• [What the task requires] Report every line of the records below that contains the word "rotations".

===== Data excerpts =====

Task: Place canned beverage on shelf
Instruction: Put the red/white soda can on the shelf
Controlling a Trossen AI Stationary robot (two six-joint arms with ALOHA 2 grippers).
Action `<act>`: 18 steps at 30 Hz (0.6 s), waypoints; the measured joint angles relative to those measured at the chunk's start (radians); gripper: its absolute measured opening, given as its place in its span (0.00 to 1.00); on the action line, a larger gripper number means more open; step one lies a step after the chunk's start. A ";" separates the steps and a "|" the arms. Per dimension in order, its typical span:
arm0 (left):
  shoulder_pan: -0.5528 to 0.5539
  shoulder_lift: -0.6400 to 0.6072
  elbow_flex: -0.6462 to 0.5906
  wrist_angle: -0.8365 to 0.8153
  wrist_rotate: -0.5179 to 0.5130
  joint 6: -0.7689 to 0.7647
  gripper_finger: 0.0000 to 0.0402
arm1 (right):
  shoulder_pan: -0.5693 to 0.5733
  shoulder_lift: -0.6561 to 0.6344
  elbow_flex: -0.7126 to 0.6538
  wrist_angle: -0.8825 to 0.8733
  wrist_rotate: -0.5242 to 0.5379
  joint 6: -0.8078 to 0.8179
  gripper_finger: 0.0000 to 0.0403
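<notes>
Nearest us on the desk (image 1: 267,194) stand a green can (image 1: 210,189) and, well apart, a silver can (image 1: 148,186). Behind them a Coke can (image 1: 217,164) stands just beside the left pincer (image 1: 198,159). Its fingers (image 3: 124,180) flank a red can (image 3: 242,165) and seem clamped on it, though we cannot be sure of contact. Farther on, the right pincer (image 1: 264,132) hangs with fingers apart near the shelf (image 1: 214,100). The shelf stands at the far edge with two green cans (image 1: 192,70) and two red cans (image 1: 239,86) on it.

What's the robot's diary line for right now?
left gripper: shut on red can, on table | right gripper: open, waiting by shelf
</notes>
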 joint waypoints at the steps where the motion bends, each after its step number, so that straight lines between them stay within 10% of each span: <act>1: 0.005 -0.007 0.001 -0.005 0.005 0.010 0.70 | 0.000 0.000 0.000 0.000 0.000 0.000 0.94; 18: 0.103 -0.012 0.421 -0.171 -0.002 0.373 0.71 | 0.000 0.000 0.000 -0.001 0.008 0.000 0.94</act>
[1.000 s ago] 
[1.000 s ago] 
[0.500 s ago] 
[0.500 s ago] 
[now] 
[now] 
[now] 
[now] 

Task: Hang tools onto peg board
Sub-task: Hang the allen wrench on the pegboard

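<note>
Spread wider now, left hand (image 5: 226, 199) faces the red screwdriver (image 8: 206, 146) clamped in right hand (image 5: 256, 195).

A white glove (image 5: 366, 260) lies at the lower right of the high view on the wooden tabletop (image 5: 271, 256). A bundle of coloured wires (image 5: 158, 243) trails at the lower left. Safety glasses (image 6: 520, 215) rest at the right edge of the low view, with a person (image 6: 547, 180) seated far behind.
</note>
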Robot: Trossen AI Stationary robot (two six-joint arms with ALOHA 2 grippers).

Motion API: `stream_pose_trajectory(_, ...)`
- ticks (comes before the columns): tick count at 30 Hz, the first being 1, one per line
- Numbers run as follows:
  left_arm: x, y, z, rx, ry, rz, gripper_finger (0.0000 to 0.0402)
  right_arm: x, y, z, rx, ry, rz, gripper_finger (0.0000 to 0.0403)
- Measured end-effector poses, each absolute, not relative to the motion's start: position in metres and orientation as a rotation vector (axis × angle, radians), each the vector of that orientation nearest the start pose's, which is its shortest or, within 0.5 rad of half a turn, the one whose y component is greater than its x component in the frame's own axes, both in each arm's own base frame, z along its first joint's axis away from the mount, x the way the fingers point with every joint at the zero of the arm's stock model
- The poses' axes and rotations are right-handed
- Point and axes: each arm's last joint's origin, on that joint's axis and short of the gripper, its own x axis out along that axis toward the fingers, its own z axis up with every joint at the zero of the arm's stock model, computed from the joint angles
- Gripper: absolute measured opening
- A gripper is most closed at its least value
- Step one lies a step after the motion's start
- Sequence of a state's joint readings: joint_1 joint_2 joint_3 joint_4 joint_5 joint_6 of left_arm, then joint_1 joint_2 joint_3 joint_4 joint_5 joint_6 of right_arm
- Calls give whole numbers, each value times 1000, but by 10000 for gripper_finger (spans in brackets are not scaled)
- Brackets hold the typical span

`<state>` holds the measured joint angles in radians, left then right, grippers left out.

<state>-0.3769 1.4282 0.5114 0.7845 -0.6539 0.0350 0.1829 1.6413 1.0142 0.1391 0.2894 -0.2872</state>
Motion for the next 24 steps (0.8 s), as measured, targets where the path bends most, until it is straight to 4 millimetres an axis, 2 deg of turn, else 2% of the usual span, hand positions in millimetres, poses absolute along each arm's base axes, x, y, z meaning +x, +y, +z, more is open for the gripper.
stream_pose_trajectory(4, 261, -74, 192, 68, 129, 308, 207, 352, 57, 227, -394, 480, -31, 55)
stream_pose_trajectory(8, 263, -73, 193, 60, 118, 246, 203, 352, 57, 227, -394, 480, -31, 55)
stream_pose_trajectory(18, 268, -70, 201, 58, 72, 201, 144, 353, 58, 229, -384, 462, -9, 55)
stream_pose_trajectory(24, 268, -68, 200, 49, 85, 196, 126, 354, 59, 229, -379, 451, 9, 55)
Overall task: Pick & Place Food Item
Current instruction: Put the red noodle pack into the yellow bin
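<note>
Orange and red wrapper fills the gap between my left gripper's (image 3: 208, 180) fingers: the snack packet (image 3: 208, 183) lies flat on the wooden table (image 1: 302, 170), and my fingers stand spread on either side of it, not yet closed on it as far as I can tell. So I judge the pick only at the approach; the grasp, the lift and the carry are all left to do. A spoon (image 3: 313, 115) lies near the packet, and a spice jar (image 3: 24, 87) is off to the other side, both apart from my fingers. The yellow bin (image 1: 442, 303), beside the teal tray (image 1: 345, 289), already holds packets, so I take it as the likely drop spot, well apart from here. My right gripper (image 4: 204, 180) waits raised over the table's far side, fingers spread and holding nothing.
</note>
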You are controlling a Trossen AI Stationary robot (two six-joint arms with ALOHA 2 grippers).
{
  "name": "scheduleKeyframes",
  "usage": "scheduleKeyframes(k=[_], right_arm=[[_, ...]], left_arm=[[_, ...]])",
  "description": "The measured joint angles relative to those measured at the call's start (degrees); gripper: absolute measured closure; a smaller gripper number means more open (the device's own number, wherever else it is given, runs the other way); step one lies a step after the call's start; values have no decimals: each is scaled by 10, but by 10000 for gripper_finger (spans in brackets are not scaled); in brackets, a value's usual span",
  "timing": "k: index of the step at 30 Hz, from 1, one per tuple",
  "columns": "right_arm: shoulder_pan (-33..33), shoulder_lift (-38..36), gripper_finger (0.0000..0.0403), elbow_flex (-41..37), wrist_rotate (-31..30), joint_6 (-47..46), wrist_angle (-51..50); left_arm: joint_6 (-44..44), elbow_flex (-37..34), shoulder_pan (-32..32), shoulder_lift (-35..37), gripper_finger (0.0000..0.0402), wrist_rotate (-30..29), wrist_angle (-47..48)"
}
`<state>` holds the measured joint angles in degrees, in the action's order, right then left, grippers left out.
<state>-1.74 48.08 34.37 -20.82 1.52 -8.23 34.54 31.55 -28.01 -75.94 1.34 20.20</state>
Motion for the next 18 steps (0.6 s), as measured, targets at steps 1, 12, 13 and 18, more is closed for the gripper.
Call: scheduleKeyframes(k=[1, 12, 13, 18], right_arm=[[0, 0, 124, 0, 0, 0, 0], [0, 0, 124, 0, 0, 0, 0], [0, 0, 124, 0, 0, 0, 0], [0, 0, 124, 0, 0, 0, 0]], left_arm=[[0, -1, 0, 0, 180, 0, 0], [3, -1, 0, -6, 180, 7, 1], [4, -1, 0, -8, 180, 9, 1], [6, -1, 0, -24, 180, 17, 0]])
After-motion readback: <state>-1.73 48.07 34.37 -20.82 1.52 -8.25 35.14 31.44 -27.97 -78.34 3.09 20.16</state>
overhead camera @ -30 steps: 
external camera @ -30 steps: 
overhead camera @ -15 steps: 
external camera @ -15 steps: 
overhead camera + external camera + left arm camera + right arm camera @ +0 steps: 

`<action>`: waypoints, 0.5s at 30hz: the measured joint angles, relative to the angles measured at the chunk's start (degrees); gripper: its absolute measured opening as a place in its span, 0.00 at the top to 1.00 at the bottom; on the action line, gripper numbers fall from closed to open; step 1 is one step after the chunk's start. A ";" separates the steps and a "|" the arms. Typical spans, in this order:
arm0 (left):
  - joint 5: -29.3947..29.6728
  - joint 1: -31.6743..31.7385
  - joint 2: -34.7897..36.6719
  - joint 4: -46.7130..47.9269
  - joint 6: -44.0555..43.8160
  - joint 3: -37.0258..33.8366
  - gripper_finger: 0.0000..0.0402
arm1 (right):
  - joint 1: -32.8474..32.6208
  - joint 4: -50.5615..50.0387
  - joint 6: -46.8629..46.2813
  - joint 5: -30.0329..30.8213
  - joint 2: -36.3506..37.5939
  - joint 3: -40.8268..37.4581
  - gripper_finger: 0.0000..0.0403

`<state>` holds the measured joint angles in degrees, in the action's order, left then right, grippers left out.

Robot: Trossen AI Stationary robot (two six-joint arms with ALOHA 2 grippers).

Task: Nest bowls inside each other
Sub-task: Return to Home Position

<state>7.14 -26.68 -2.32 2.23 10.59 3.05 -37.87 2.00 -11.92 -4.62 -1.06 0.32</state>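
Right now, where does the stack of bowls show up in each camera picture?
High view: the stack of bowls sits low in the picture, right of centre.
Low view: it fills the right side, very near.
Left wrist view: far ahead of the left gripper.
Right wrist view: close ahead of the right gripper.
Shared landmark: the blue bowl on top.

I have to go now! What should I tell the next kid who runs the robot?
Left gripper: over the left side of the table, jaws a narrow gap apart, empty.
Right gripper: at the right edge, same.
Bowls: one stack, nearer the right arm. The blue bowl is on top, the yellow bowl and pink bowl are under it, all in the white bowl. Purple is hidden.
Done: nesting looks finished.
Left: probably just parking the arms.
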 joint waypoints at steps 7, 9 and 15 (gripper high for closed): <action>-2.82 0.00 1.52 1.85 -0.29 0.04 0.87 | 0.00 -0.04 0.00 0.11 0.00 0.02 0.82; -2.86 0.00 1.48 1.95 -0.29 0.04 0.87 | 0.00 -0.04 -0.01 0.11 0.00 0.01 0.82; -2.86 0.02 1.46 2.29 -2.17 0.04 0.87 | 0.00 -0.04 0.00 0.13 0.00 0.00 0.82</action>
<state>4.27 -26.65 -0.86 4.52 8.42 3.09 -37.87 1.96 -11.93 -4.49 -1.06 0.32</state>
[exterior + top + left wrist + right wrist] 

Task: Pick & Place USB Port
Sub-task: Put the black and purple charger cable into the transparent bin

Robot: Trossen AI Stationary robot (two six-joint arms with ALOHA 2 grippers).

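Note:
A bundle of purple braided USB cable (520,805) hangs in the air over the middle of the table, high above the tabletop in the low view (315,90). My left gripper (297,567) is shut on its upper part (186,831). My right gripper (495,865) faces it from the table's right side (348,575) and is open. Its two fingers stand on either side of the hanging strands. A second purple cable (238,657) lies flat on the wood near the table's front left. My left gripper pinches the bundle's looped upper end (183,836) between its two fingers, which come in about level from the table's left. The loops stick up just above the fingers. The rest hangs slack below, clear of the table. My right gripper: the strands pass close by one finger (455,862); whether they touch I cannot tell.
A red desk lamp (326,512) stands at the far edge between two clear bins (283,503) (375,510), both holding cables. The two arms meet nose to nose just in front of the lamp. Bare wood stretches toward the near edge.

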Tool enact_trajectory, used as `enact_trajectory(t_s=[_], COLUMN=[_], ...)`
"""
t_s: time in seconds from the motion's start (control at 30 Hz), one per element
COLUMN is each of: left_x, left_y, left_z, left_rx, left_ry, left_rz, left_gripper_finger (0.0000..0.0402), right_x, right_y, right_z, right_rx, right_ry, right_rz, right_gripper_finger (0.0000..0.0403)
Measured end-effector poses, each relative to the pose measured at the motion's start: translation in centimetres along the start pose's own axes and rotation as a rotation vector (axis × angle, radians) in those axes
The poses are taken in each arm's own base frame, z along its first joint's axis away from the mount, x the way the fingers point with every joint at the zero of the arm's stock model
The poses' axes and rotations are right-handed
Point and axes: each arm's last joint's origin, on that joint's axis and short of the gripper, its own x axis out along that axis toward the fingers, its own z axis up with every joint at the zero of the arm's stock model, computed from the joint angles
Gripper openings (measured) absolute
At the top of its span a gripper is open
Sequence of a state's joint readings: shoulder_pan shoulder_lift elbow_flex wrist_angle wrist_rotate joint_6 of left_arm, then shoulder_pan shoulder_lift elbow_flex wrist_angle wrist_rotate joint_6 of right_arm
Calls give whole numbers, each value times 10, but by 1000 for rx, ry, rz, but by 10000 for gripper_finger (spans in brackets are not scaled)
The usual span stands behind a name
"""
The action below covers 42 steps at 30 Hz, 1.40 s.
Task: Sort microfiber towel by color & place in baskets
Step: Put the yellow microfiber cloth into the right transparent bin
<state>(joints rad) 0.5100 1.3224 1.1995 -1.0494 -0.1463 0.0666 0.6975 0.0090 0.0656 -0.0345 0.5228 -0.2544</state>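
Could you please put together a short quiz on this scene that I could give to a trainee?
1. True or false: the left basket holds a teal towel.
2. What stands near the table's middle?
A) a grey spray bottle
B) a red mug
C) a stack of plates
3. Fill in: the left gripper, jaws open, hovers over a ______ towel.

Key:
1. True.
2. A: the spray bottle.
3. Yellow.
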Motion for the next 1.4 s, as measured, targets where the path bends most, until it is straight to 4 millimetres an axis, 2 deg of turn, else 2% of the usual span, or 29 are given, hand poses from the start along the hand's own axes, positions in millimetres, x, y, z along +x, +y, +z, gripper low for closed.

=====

• [Exercise output]
- The poses' axes and rotations are right-handed
The poses' axes and rotations are right-handed

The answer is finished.